ASSIGNMENT.
Would you print the listing that follows exactly, but without its pictures?

══ GIVEN INFORMATION ══

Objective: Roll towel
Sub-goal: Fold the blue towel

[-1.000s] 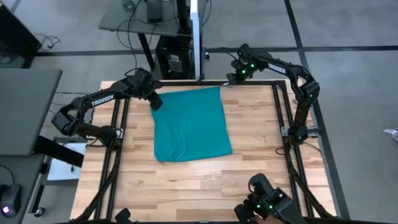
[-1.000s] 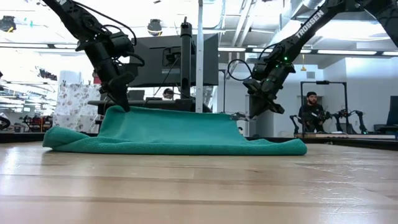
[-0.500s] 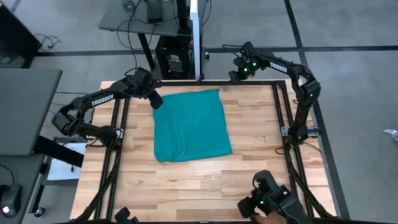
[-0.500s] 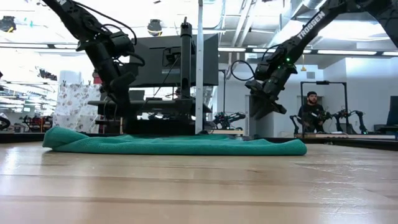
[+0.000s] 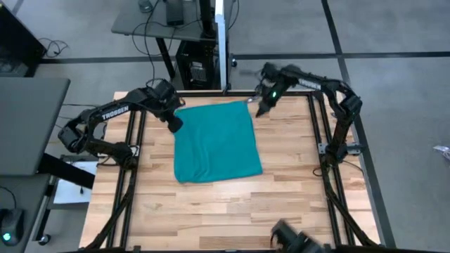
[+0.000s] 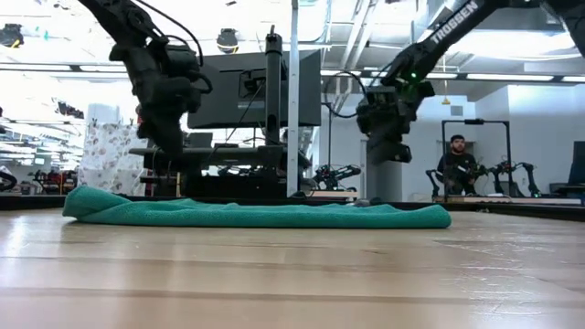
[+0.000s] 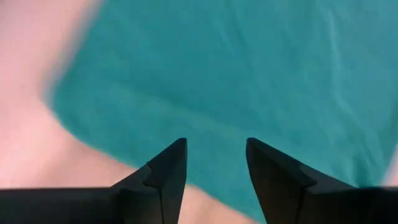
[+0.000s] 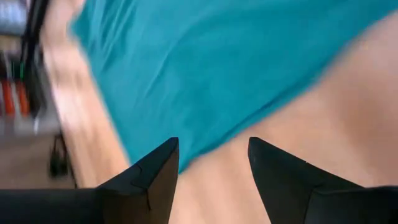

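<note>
The teal towel lies flat on the wooden desk, toward its far half, spread to a rough square with a soft fold along its near-left edge. It looks light, limp and a little grippy, so it should bunch and drape rather than hold a shape; a roll would probably start best from the two far corners or the far hem, pinched low where the cloth meets the wood.

The left end effector hovers over the far-left corner, fingers spread and empty. The right end effector hangs just beside the far-right corner, also spread, gripping nothing.

Around the desk stand black frame rails. Behind it is a monitor stand, and a seated person shows in the room beyond. Nothing lies on the towel or blocks the approach.
</note>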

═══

RESULT.
Objective: Roll towel
Sub-goal: Fold the blue towel

[-1.000s] 
[-1.000s] 
[-0.500s] 
[-0.500s] 
[+0.000s] 
[+0.000s] 
[+0.000s] 
[+0.000s] 

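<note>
The teal towel lies flat on the wooden desk, toward its far half, spread to a rough square with a soft fold along its near-left edge. It looks light, limp and a little grippy, so it should bunch and drape rather than hold a shape; a roll would probably start best from the two far corners or the far hem, pinched low where the cloth meets the wood.

The left end effector hovers over the far-left corner, fingers spread and empty. The right end effector hangs just beside the far-right corner, also spread, gripping nothing.

Around the desk stand black frame rails. Behind it is a monitor stand, and a seated person shows in the room beyond. Nothing lies on the towel or blocks the approach.
</note>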

The output contains nothing more.